The Triangular Trade created a frenzy for profits among merchants, officials, and plantation owners, which spurred an explosion of slavery, horrible working conditions for slaves, and a rise in their purchase price as demand for slaves increased. Because of the enormous profits to be gained, the slave trade received official, high-profile support. Spain already had the asiento, and in 1618 King James I of England granted 30 London merchants a monopoly on English trading of African slaves. Nearly a century later, the English South Sea Company, which in 1713 bought the English government’s contract with Spain to supply slaves to Spanish markets in the Americas, included among its investors Sir Isaac Newton, Alexander Pope, Jonathan Swift, and Queen Anne, whose share of the company’s stock was more than 22 percent. Excessive greed for the profits of the slave trade sometimes had nasty consequences for the Europeans. Rampant, out-of-control speculation by investors collapsed the South Sea Company in 1720, in what was known as the “South Sea Bubble.”
On one level an ingenious system that turned new discoveries to full profit, the Triangular Trade enriched all European colonial empires in the Americas as well as their mother countries. But the wealth derived from this trade was inextricably tied to slavery. At its root was forced labor without consent of the laborers or payment for their work. By the 1800s, the entrenched moneyed interests built on the slavery of the Triangular Trade were so large and powerful, that the abolition of slavery in certain areas could only proceed through violent conflict.

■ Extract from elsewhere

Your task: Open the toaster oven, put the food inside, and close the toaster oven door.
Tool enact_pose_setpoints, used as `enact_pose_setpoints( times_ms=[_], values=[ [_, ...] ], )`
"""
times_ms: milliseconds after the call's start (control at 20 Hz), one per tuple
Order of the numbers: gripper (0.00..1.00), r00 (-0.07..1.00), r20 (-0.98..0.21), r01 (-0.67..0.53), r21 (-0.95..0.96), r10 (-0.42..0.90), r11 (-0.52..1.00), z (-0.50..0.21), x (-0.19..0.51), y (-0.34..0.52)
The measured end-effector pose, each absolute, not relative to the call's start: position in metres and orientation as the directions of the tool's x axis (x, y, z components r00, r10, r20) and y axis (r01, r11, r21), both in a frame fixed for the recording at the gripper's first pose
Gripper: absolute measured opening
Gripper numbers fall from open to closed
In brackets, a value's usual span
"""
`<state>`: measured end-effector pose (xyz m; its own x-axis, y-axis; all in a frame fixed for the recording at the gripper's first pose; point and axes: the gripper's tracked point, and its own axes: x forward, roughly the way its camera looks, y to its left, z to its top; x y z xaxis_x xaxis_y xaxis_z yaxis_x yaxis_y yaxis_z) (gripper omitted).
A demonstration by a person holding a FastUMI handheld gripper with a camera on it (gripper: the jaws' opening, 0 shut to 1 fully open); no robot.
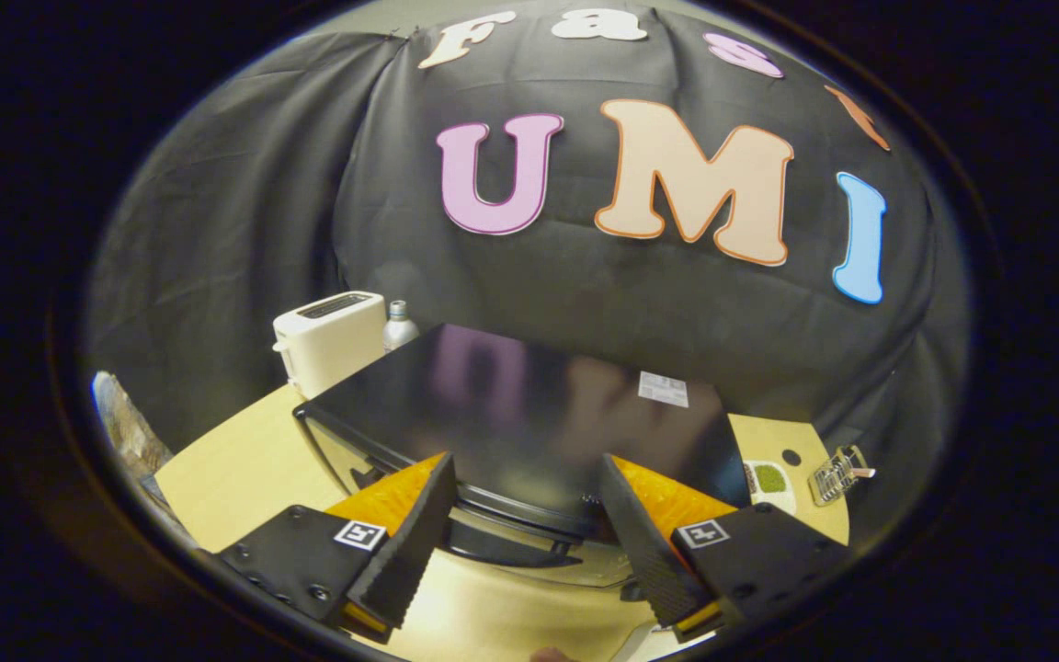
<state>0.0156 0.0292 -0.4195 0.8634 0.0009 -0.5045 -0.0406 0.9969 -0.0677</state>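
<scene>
Two fingers of the gripper (525,515) spread, empty, above toaster oven (520,414); stiff door handle (506,552), lower centre, likely grip point.

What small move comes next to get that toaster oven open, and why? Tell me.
Probably lower the open tool a little and close on the door handle. The toaster oven door looks closed, the tool's fingers straddle its front top edge, and the handle sits just below, between them, ungripped.

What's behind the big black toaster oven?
Behind the black toaster oven stand a white pop-up toaster and a grey bottle; its lower part is hidden. The open gripper hovers above the oven's door.
</scene>
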Motion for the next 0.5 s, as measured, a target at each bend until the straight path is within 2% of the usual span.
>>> enact_pose_setpoints(
  times_ms=[500],
  values=[
    [0.98, 0.818, -0.569, -0.064, 0.054, 0.084, 0.996, -0.432, -0.037, 0.041]
  ],
)
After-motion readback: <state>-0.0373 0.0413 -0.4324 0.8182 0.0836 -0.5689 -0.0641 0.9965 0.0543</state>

Before we go, let’s look at a review question to see how much you remember:
All of the following are true of the Triangular Trade except
- The slave-trading leg of the triangle that took place in Spanish America generally required slave traders to license slave-trading rights from the Spanish government, under an official monopoly called the asiento.
- As part of the Triangular Trade, rum made from Caribbean molasses was shipped from New England to Europe and from New England to Africa.
- Gold and silver bullion were generally the wares that European traders exchanged for slaves in Africa.
- Some slaves sold as part of the Triangular Trade mined gold and silver, while others harvested tobacco, sugar, and cotton.
The correct answer is C. European traders would exchange rum and textiles for African slaves.